When The Dead Come Calling by Helen Sedgwick #bookreview @PtBlankBks @OneworldNews @helensedgwick

When The Dead Come Calling is the third novel from Helen Sedgwick who is also the author of The Comet Seekers and The Growing Season. When The Dead Come Calling is the first book of a new crime series, The Burrowhead Mysteries, set in a small coastal village in the north of England. Despite its small size, Burrowhead does have its own police station led by DI Georgie Strachan. The village is shocked by the brutal murder of psychotherapist Dr Alexis Cosse, partner of one of the other police officers at the station, and as Georgie begins to investigate his murder, long hidden secrets come to light.

When The Dead Come Calling is not a fast paced, action packed crime novel. Rather, the story unwinds slowly but in a way which captures the attention. Helen Sedgwick has captured perfectly the brooding atmosphere of the run down village, with the wild sea and dark skies echoing the darkness of the crimes. On the face of it, Burrowhead seems to be a sleepy town, a quiet backwater, but there are hidden depths and secrets to be uncovered, so many secrets going back over the years. As the investigation continues, Georgie discovers deep-seated racism, homophobia, historic abuse and villagers protecting their own.

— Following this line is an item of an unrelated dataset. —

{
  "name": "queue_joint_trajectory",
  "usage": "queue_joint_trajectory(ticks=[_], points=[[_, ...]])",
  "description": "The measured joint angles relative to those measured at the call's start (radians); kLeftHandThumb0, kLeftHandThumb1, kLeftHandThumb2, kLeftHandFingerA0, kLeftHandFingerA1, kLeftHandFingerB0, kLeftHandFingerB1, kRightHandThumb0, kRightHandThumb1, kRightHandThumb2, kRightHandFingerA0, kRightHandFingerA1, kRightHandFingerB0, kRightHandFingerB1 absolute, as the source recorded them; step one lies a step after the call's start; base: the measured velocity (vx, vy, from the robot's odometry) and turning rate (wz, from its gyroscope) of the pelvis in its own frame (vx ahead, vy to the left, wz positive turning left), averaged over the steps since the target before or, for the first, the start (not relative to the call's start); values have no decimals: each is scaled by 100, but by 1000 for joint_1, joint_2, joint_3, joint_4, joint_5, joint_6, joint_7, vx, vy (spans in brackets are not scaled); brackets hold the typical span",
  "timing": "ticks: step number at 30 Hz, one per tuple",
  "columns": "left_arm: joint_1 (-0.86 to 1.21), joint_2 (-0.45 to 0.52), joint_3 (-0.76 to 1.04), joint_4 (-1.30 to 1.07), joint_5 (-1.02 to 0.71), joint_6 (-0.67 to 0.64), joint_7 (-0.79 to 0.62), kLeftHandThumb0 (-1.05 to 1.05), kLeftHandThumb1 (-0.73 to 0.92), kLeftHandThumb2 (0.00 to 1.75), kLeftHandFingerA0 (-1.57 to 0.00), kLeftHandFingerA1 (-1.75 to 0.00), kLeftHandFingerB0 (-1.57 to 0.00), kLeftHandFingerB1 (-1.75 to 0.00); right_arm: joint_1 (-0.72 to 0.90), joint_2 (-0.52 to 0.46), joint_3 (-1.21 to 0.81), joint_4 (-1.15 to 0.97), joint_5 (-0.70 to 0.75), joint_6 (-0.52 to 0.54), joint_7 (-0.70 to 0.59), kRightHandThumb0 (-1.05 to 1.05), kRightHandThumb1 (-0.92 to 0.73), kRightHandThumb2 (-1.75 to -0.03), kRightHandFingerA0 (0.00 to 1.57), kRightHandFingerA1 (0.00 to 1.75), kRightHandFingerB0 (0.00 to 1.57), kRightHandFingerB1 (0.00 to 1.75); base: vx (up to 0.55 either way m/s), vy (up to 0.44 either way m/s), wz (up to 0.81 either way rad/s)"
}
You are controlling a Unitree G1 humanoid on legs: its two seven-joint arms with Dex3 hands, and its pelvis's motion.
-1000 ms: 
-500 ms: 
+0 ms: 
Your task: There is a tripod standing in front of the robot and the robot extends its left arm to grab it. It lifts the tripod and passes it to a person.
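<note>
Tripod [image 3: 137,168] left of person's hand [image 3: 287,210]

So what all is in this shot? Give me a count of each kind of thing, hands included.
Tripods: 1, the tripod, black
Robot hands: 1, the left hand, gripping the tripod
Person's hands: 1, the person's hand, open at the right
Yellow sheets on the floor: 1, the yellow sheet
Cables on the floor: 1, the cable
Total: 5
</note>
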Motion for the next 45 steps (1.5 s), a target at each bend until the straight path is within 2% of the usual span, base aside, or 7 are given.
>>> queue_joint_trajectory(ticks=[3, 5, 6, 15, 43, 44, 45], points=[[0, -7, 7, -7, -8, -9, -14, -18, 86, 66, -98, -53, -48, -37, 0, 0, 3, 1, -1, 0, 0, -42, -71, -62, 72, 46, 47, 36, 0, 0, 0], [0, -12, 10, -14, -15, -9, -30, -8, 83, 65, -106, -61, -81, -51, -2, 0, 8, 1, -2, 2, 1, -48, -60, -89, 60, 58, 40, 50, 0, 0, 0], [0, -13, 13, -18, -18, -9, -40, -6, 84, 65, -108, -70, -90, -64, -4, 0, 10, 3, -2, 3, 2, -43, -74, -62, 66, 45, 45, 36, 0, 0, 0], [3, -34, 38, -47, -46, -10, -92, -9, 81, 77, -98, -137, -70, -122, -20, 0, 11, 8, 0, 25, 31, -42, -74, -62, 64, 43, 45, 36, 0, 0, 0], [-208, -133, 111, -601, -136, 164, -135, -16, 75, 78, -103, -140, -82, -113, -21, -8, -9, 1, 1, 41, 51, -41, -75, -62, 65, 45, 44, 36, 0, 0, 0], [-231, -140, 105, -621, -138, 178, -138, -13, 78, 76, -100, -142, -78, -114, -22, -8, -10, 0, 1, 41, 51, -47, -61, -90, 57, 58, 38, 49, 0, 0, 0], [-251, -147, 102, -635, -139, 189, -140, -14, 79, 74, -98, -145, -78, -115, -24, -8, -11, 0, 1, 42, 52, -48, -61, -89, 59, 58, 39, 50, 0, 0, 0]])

For me, it was the characters who made the story. Georgie was quite fascinating and made me wonder why she felt so drawn to Burrowhead but also why she has clearly been a restless spirit with a need to move on every now and then. Her husband Fergus doesn’t seem to be the kind of person Georgie would be with and I’d love to know more about their back story as a couple. Then there’s young Alan, living with a violent father, given a chance to do work experience at the police station. Alan was a character I really felt for. So much potential but little opportunity to improve himself. Local shopkeeper Pamali was another excellent character, the focus of some of the racist behaviour in the small town and her calm demeanour really drew me to her. And then there’s the mysterious first person narrator in a cave by the shore. Who was that? What were they actually seeing? And what was their significance to the story. All these characters really combined into a fascinating cast for the book.

When The Dead Come Calling is a beautifully written, intelligent crime novel which certainly kept me guessing. I’ll look forward to a return visit to Burrowhead to see what happens next to these compelling characters in this intriguing location.

My thanks to Margot Weale at publishers Point Blank, an imprint of Oneworld Publications, for sending me a copy of the book for review. It is available now in hardback and as an ebook. It should be available to buy or order from your usual book retailer or you will find buying options on the PointBlank website here: When the Dead Come Calling

From the back of the book

In the first of the Burrowhead Mysteries, an atmospheric murder investigation unearths the brutal history of a village where no one is innocent.

When psychotherapist Alexis Cosse is found murdered in the playground of the sleepy northern village of Burrowhead, DI Strachan and her team of local police investigate, exposing a maelstrom of racism, misogyny and homophobia simmering beneath the surface of the village.

Shaken by the revelations and beginning to doubt her relationship with her husband, DI Strachan discovers something lurking in the history of Burrowhead, while someone (or something) equally threatening is hiding in the strange and haunted cave beneath the cliffs…

About the author

Helen Sedgwick

Helen Sedgwick is the author of The Comet Seekers (Harvill Secker, 2016) and The Growing Season (2017). She has an MLitt in Creative Writing from Glasgow University, she won a Scottish Book Trust New Writers Award in 2012, and her writing has been broadcast on BBC Radio 4 and widely published in magazines and anthologies. Before writing her debut novel she was a research physicist, with a PhD in Physics from Edinburgh University.